Former mayor of Springdale pleads guilty to theft, faces sentencing in June

The Stevens County Courthouse in Colville is seen in January 2019.  (Tyler Tjomsland / The Spokesman-Review)
The Stevens County Courthouse in Colville is seen in January 2019. (Tyler Tjomsland / The Spokesman-Review)

The former mayor of the small town of Sprindgale in southern Stevens County pleaded guilty this week to 11 criminal counts after a fraud investigation showed the loss of thousands of dollars of public money on her watch.

Elizabeth Calderwood, 43, entered guilty pleas Monday in Stevens County to six counts of theft and five counts of identity theft, according to court records. Those charges state that Calderwood used a town credit card to transfer cash to herself, made fraudulent withdrawals of cash from ATMs with the card, used the card to pay personal cellphone bills and took $5,000 in cash from the sale of a motorcycle gifted to the town.

The investigation was prompted after the finance committee of the town of less than 400 residents noticed irregularities when squaring their books at the end of 2019, according to court records. Calderwood was elected mayor of the town by a single vote in 2017.

In an interview after the charges were filed last June, Calderwood attributed the fraudulent charges to being “a horrible record-keeper” and said her purchases were intended to spruce up a town community center and furnish internet access.

In a statement Wednesday, Calderwood’s defense attorney, Steve Graham, said the guilty pleas showed that she accepted responsibility for her actions, adding that she was “sad and profoundly sorry for her role in this.”

“Ms. Calderwood is accepting her role in this and taking responsibility and wants to move on,” Graham said. “She didn’t want to put her family through the stress of a trial. We will be asking the court to treat her as it would any other first time offender on a nonviolent offense.”

Graham added that Calderwood did not act with “improper intent.”

In a statement, Stevens County Prosecutor Tim Rasmussen praised the work of investigators.

“Ms. Calderwood was generous to herself with the town’s money.
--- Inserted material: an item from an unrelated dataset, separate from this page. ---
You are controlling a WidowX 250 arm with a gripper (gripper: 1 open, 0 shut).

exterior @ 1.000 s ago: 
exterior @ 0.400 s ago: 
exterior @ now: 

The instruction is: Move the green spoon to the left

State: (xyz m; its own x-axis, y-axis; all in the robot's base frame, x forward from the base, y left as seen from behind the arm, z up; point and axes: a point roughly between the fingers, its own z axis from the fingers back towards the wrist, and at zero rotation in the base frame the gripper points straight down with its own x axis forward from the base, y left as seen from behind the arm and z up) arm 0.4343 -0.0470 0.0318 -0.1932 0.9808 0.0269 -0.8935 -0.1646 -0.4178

In the long run, it did not pay off,” Rasmussen said.

The investigation revealed at least $12,000 in expenditures believed to be fraudulent from March 2019 to December 2019. The town operated on a budget of $484,000 in 2019, according to a routine audit of city finances by the Washington state Auditor’s Office.

Calderwood took a leave of absence from the office in January 2020.

Mayor Stefany Smith has served since then and was unanimously appointed to the position in June 2020.

Ten of the 11 criminal counts Calderwood pleaded guilty to are felonies. A felony conviction prevents someone from running for public office again under state law.

The bargained plea agreement calls for 90 days of confinement and restitution to the town totaling $15,354. A sentencing hearing has been scheduled June 7 in Colville.